So I was kind of impatient, but kept telling myself just to relax and
wait, and to trust that my body would know when the time was right.
Thursday before my due date, I was having strong Braxton Hicks
contractions, and I left work a couple hours early. I went to my
scheduled prenatal appointment and Dr. Jackson told me, "Any day now!"
but she said there was no reason to check my cervix yet.
Friday I went to work (it was my last day before starting maternity
leave) and I did not have a single contraction all day! I was
disappointed...
Then Saturday I started having a few contractions here and there. They
felt like menstrual cramps. On Sunday, I began to lose my mucous plug,
and I was getting very excited. By Monday morning, I began to believe my
baby might indeed be the rare one who shows up right on time!
Monday morning the contractions were irregular but strong enough to
pass the rest of the mucous plug.
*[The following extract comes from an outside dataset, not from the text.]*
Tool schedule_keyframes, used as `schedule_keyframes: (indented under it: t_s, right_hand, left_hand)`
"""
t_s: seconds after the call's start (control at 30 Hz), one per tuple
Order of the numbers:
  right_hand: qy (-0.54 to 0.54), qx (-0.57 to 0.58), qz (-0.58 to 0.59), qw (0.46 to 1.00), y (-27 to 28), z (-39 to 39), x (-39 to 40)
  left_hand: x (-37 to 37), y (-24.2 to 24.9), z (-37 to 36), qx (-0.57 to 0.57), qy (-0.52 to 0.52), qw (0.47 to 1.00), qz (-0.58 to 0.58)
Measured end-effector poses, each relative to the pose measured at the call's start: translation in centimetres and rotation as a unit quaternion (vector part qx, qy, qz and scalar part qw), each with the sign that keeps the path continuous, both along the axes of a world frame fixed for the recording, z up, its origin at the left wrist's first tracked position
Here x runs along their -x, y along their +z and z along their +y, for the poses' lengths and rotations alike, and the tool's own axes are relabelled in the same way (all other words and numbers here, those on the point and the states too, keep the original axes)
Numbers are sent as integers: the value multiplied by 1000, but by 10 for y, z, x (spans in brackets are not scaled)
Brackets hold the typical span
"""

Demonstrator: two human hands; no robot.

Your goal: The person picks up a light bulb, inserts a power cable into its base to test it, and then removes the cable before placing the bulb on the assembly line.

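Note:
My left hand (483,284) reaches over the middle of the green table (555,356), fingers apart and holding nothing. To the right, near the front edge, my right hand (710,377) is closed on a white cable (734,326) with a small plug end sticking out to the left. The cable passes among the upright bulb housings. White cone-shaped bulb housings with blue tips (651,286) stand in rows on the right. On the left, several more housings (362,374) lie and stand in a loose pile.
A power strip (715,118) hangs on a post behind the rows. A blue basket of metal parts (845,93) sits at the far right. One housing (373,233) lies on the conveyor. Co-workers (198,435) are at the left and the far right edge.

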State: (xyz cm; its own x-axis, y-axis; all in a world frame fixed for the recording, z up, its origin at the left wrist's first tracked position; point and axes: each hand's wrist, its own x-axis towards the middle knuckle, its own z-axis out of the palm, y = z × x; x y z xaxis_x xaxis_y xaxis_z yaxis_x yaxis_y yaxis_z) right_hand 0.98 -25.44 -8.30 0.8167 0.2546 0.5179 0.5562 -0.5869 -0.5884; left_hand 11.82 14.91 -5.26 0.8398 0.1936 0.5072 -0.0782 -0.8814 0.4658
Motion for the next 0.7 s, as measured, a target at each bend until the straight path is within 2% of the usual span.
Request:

By noon, they were happening regularly
enough that I called my doula, Karen, and told her that I thought I was
in early labor. She advised me to keep hydrated, eat lightly, but often,
and to get rest. My husband, David, who works from home, kept coming
over to the bedroom to check on me. He was finishing up one last project
before the baby was to arrive.
During the day Monday I was way too excited to just sleep. With each
contraction, I just kept on wondering how much progress I was making, if
any. I also did a little nesting here and there. Vacuumed the nursery
and ran a load of wash and did the dishes. Nothing major. The
contractions were getting closer and closer together as evening arrived.
By about 6 PM I was feeling distracted and irritable. I talked to my
mom on the phone and when I told her that I thought I was in labor, but
wasn't really sure, she asked me if the contractions were like anything
I'd ever felt before. I admitted that they were not quite like anything
I'd ever felt, and she thought I should get over to the hospital ASAP.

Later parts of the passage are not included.